AIM OF THE EXERCISE
The listing below has to be output exactly as given, less its pictures.

PROVIDED MATERIAL
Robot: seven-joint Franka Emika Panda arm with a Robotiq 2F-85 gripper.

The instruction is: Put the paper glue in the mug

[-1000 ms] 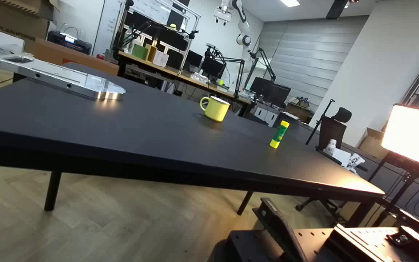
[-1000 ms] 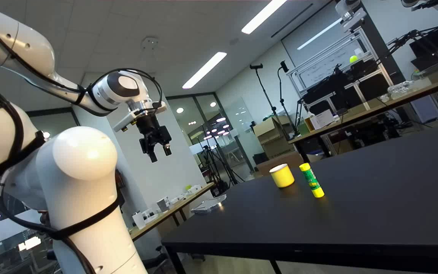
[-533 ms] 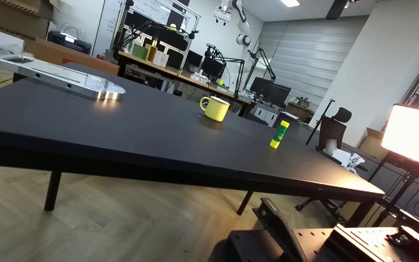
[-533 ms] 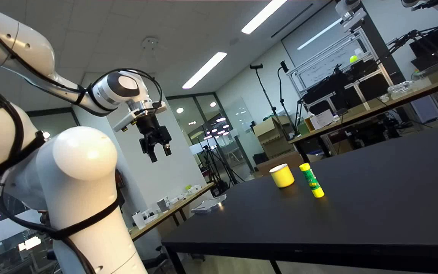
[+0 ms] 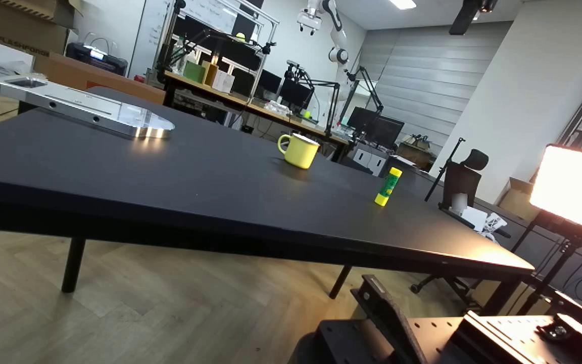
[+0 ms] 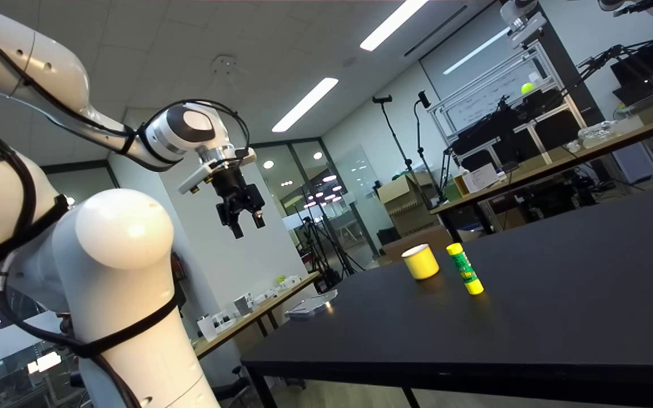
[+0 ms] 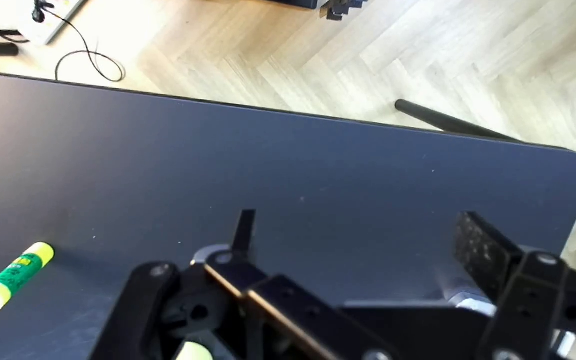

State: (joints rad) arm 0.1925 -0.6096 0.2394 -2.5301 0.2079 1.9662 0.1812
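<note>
The paper glue, a green stick with yellow ends, stands upright on the black table in both exterior views [image 5: 388,187] [image 6: 465,269]. It shows at the left of the wrist view [image 7: 14,276]. The yellow mug stands upright nearby in both exterior views [image 5: 301,151] [image 6: 420,262]. In the wrist view only a small yellow patch, apparently the mug [image 7: 194,351], shows behind the gripper. My gripper [image 6: 249,228] is in the air, well above the table and apart from both things. In the wrist view my gripper [image 7: 358,214] has its fingers wide apart with nothing between them.
A shiny metal plate [image 5: 84,108] lies at the table's end, also in an exterior view [image 6: 310,306]. The table's long edge [image 7: 278,110] and rounded corner show in the wrist view. A bright lamp [image 5: 574,189] stands past the table.
In the last half second my gripper has moved slightly right and up in an exterior view. A dark part at the top edge has shifted. The glue and mug have not moved.
</note>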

OUTPUT
Robot: seven-joint Franka Emika Panda arm with a Robotiq 2F-85 gripper.

The instruction is: Put the paper glue in the mug

[-1000 ms] 
[-1000 ms] 
[-533 ms] 
[-533 ms] 
[+0 ms] 
[+0 ms] 
[+0 ms] 

State: (joints rad) arm 0.1925 -0.6096 0.2394 -2.5301 0.2079 1.9662 0.1812
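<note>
The paper glue, a green stick with yellow ends, stands upright on the black table in both exterior views [image 5: 388,187] [image 6: 465,269]. It shows at the left of the wrist view [image 7: 14,276]. The yellow mug stands upright nearby in both exterior views [image 5: 301,151] [image 6: 420,262]. In the wrist view only a small yellow patch, apparently the mug [image 7: 194,351], shows behind the gripper. My gripper [image 6: 249,228] is in the air, well above the table and apart from both things. In the wrist view my gripper [image 7: 358,214] has its fingers wide apart with nothing between them.
A shiny metal plate [image 5: 84,108] lies at the table's end, also in an exterior view [image 6: 310,306]. The table's long edge [image 7: 278,110] and rounded corner show in the wrist view. A bright lamp [image 5: 574,189] stands past the table.
In the last half second my gripper has moved slightly right and up in an exterior view. A dark part at the top edge has shifted. The glue and mug have not moved.
</note>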

Nothing remains to be added to the output.